START INPUT RECORDS
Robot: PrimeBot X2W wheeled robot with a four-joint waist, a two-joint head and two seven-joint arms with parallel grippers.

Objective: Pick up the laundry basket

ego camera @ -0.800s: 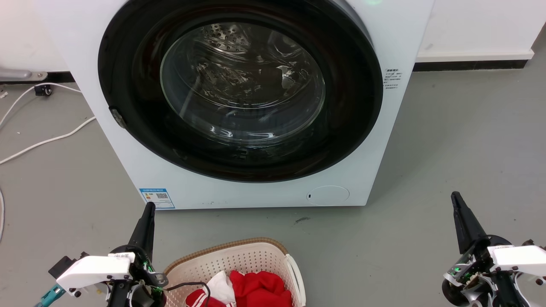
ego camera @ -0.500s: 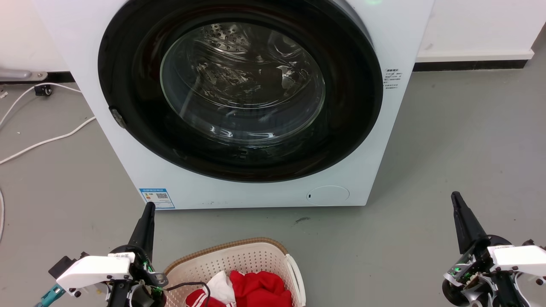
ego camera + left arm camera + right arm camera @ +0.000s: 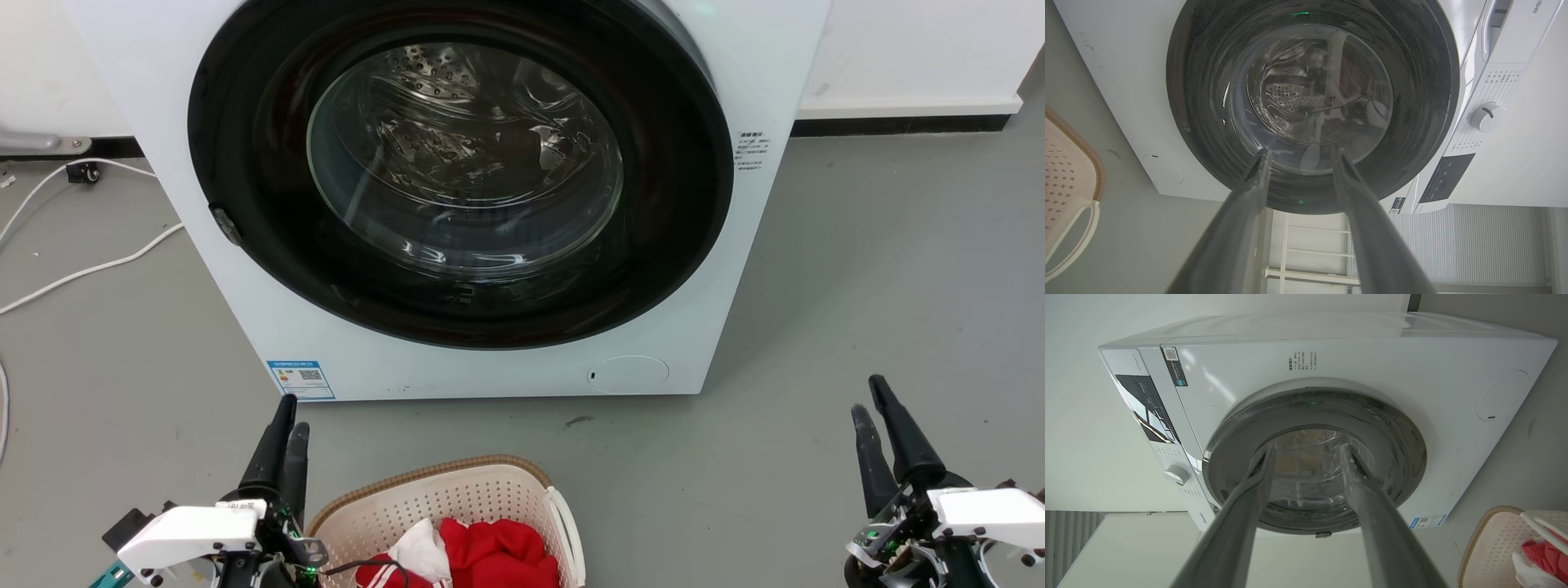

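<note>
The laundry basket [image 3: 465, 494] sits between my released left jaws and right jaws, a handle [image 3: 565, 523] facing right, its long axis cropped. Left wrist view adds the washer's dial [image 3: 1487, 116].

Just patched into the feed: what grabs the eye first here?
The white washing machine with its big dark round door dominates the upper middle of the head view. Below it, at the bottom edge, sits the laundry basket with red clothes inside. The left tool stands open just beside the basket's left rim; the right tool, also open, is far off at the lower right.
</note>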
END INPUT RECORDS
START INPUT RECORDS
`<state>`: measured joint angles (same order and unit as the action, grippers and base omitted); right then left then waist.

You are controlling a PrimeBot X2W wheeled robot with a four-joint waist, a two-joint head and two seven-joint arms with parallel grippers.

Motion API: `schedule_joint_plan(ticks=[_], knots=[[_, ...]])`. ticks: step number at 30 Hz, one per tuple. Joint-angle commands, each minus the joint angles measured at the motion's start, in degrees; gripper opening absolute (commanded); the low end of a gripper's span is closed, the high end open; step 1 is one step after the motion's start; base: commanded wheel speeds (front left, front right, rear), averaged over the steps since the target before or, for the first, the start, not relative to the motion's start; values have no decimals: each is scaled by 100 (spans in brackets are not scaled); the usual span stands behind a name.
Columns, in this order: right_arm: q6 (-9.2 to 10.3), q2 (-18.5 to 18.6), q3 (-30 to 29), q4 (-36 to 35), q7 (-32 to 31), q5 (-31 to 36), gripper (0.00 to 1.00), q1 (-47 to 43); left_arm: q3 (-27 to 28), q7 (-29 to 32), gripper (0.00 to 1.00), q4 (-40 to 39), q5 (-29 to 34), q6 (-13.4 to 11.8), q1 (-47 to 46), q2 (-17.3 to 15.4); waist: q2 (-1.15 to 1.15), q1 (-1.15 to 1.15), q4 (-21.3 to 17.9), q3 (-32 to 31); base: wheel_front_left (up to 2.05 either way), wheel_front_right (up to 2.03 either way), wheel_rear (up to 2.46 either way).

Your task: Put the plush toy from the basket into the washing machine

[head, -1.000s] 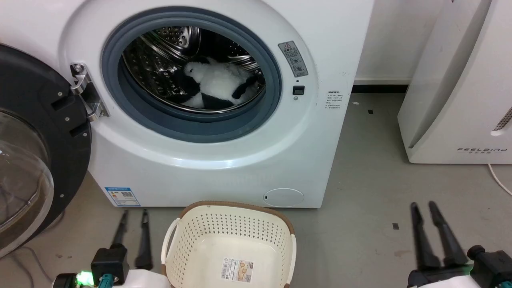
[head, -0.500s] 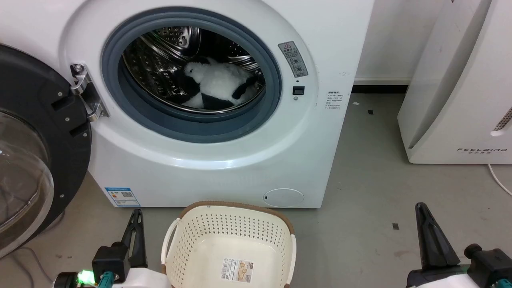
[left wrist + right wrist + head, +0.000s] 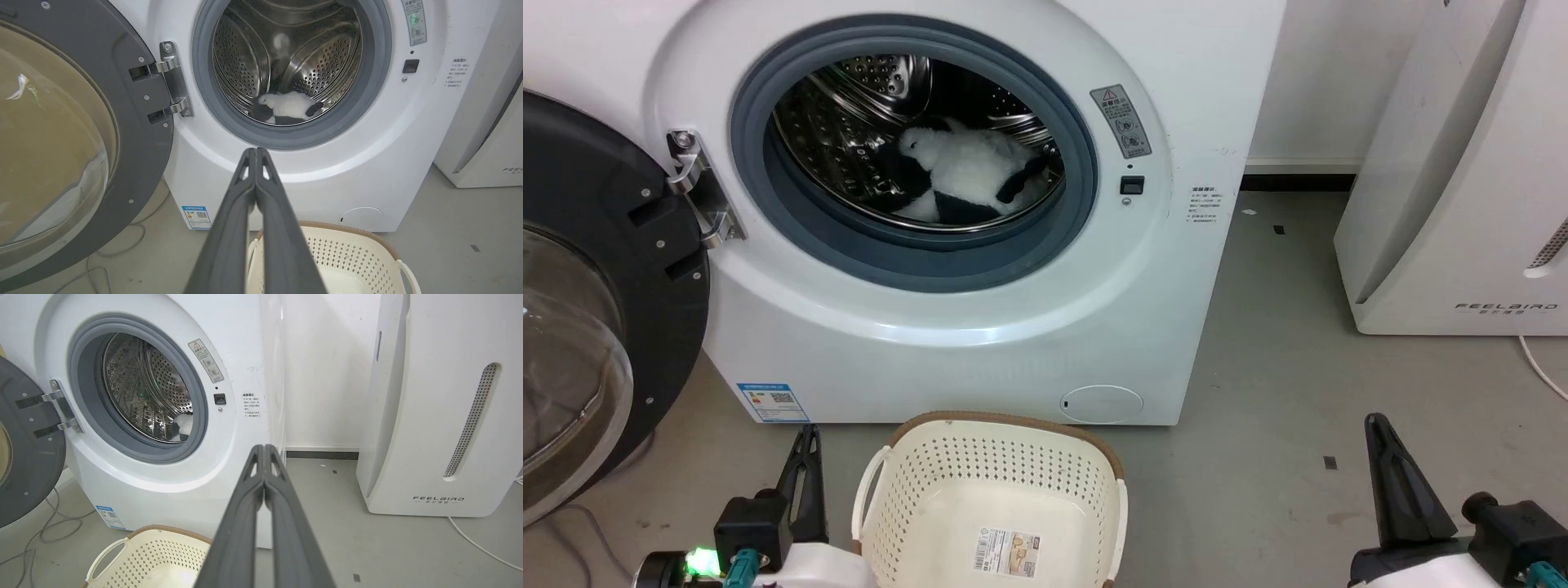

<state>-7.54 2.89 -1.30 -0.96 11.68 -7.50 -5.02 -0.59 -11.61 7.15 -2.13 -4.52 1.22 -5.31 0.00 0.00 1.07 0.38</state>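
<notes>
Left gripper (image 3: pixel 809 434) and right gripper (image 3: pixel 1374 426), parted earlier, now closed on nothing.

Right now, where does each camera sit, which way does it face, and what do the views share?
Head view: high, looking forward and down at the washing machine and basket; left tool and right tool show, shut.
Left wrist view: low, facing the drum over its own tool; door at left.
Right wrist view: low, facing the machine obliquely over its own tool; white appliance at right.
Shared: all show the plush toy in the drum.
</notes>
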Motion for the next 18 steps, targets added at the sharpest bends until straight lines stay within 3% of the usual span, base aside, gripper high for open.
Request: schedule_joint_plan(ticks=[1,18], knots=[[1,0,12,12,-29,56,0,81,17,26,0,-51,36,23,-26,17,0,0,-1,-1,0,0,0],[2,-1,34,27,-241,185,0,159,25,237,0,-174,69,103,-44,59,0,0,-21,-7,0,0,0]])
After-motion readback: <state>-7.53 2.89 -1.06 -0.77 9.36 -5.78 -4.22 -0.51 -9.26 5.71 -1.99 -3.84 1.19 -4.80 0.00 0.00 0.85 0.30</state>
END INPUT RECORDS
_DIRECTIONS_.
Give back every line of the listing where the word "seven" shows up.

_SOLUTION TO THIS PROBLEM_.
Robot: PrimeBot X2W wheeled robot with a four-joint waist, a two-joint head and two seven-joint arms with parallel grippers.
You are controlling a PrimeBot X2W wheeled robot with a four-joint waist, a two-joint head and two seven-joint arms with parallel grippers.

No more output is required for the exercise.